The Valdecilla Health House was founded by the end of the first third of the 20th century. Three different stages can be set to understand the history of the hospital: the first one, from its foundation in 1929 to 1969; the second one, until 1982; the third one, until 2000; and from that year to the current time.

==Important dates==

- Foundation of the Valdecilla Health House, around 1910.
- Foundation of the hospital, with the important contribution of the Marquess of Valdecilla (1929). It included a nursing school, one of the first ones in Spain.

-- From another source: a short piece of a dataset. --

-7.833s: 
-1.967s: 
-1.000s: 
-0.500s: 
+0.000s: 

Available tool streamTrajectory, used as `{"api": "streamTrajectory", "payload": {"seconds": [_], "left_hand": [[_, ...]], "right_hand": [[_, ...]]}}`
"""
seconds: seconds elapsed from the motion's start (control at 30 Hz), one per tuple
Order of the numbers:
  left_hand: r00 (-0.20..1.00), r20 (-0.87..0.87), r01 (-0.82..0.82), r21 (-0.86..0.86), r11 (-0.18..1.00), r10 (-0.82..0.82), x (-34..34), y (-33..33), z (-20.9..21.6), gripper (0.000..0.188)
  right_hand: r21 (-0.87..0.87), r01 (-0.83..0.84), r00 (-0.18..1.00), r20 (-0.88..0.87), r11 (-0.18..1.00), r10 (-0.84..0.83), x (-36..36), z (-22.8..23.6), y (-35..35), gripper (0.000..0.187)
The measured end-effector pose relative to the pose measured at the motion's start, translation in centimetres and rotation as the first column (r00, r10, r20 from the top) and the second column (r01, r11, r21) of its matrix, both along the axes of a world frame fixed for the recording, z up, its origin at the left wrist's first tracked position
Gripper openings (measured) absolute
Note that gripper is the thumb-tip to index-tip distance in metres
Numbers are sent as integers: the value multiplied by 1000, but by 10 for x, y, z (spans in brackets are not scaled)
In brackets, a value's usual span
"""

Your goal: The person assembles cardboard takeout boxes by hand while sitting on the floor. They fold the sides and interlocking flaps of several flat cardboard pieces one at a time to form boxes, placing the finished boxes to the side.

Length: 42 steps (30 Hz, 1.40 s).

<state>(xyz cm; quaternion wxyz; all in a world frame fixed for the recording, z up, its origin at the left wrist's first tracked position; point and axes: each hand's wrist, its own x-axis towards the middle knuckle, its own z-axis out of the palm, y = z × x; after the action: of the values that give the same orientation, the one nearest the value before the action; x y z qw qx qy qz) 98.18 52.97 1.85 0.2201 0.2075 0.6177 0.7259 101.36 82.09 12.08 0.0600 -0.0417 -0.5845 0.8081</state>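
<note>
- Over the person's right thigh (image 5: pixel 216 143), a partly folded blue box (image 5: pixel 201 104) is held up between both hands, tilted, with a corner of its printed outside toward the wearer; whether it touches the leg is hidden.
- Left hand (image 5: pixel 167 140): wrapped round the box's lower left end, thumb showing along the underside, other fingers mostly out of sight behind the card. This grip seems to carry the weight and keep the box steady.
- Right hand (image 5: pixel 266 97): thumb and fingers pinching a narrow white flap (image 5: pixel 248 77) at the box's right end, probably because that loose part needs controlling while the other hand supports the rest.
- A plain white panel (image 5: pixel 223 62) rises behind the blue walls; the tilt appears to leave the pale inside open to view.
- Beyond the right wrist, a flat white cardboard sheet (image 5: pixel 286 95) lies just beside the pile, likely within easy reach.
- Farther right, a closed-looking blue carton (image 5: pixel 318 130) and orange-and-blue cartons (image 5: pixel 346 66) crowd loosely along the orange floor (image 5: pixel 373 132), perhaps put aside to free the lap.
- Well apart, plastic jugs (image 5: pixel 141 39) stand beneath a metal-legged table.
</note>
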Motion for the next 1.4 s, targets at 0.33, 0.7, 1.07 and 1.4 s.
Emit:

- Military hospital, since the Spanish Civil War to the 1950s. It involved a decline in the hospital.
- Inclusion in the National Health System (1969). By the same time, the Maternity Hospital, the children's hospital, the recently built Parayas psychiatric hospital and a geriatric hospital were added. New blocks were built to the General Hospital.
- Creation of the Santander medical school (University of Cantabria), associated to the hospital.
- Second important expansion, by 1982. It was followed by a new decline period.
- In 1997 the Hospital Virtual Valdecilla, a healthcare training center, was founded in collaboration with the University of Cantabria and the Government of Cantabria.
- In 1999, November 2, the older structures were so damaged that the north-eastern wall of the Trauma building collapsed. Four workers died, and many were injured. This accident resulted in the third important renovation, which is expected to conclude by 2012. By the time, Valdecilla is supposed to become a Hospital City, one of the biggest and best equipped in Spain.